# Optimize Search Query

In [14]:
# pip install sentence-transformers

### 1) Read Webscraped Data 

Convert the webscraped JSON data into panda dataframe

In [1]:
import json
import pandas as pd

def load_json_file(filename):
    try:
        with open(filename, 'r',encoding='utf-8') as f:
            data = json.load(f)
            return data
    except json.JSONDecodeError as e:
        print(f"Error reading {filename}: {e}")
        with open(filename, 'r',encoding='utf-8') as f:
            data=[]
            for line in f:
                d = json.loads(line)
                data.append(d)
            return data
data = load_json_file('Ecocheck_Data.json') 
df = pd.DataFrame(data)

### 2) Considering Data having True Labels

In [2]:
true_df = df[df['labels'].apply(lambda x: len(x) > 0)]

### 3) Cleaning the columns [price, organic_label, vegan_label]

In [3]:
'''                          Convert the categorical data into numeric of columns organic_label & vegan_label
'''
# Function to handle different data types and convert lists to strings
def process_labels(label):
    if isinstance(label, list) and label:
        return ' '.join(label)
    elif isinstance(label, str):
        return label.strip()  # Strip any leading/trailing whitespace
    return 'none'  # Return 'none' if label is None or empty list

# Apply the function to the relevant columns using .loc to avoid SettingWithCopyWarning
true_df.loc[:, 'organic_label'] = true_df['organic_label'].apply(process_labels)
true_df.loc[:, 'vegan_label'] = true_df['vegan_label'].apply(process_labels)

# Ensure 'Bio' and 'Vegan' come first by creating custom sort keys
true_df.loc[:, 'organic_label'] = true_df['organic_label'].apply(lambda x: 1 if 'Bio' in x else 0)
true_df.loc[:, 'vegan_label'] = true_df['vegan_label'].apply(lambda x: 1 if 'Vegan' in x else 0)

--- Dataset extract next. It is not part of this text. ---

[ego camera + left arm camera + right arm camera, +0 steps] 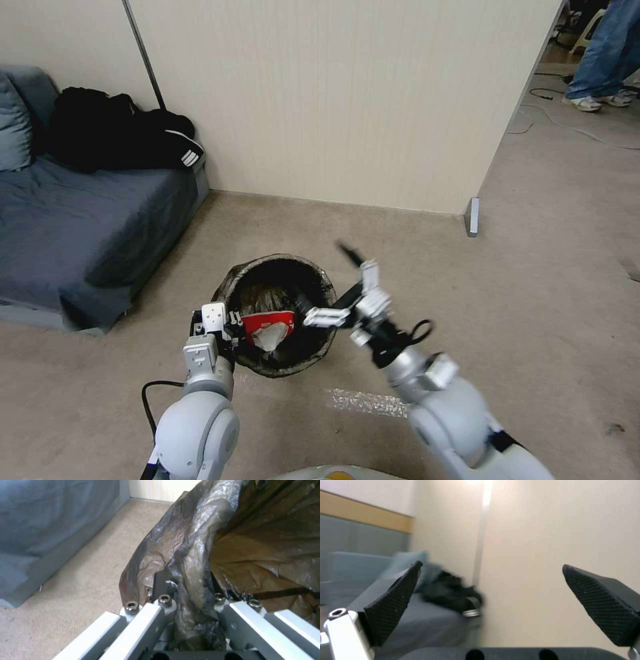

'''                             Convert the string data into numeric of column price
'''

true_df.loc[:,'price'] = true_df['price'].str.replace('[^\d.]', '', regex=True)  # Remove non-numeric characters except '.'
true_df.loc[:,'price'] = pd.to_numeric(true_df['price'], errors='coerce')  # Convert to numeric, coerce errors to NaN

A value is trying to be set on a copy of a slice from a DataFrame.
Try using .loc[row_indexer,col_indexer] = value instead

See the caveats in the documentation: https://pandas.pydata.org/pandas-docs/stable/user_guide/indexing.html#returning-a-view-versus-a-copy
  true_df.loc[:, 'organic_label'] = true_df['organic_label'].apply(process_labels)
A value is trying to be set on a copy of a slice from a DataFrame.
Try using .loc[row_indexer,col_indexer] = value instead

See the caveats in the documentation: https://pandas.pydata.org/pandas-docs/stable/user_guide/indexing.html#returning-a-view-versus-a-copy
  true_df.loc[:, 'vegan_label'] = true_df['vegan_label'].apply(process_labels)
A value is trying to be set on a copy of a slice from a DataFrame.
Try using .loc[row_indexer,col_indexer] = value instead

See the caveats in the documentation: https://pandas.pydata.org/pandas-docs/stable/user_guide/indexing.html#returning-a-view-versus-a-copy
  true_df.loc[:, 'organic_label'] = true_df['orga

### 4) Assembling input columns into new column

columns_to_combine = ['allergen', 'brandsText', 'categories', 'ingredientsText', 'labels', 'name', 'description']

In [4]:
def combine_columns(row):
    combined = ''
    columns_to_combine = ['allergen', 'brandsText', 'categories', 'ingredientsText', 'labels', 'name', 'description']
    for col in columns_to_combine:
        value = row[col]
        if isinstance(value, list):
            combined += ' '.join(value) + ' '
        else:
            combined += str(value) + ' '
    return combined.strip()  # Remove any trailing whitespace

true_df.loc[:,'combined'] = true_df.apply(combine_columns, axis=1)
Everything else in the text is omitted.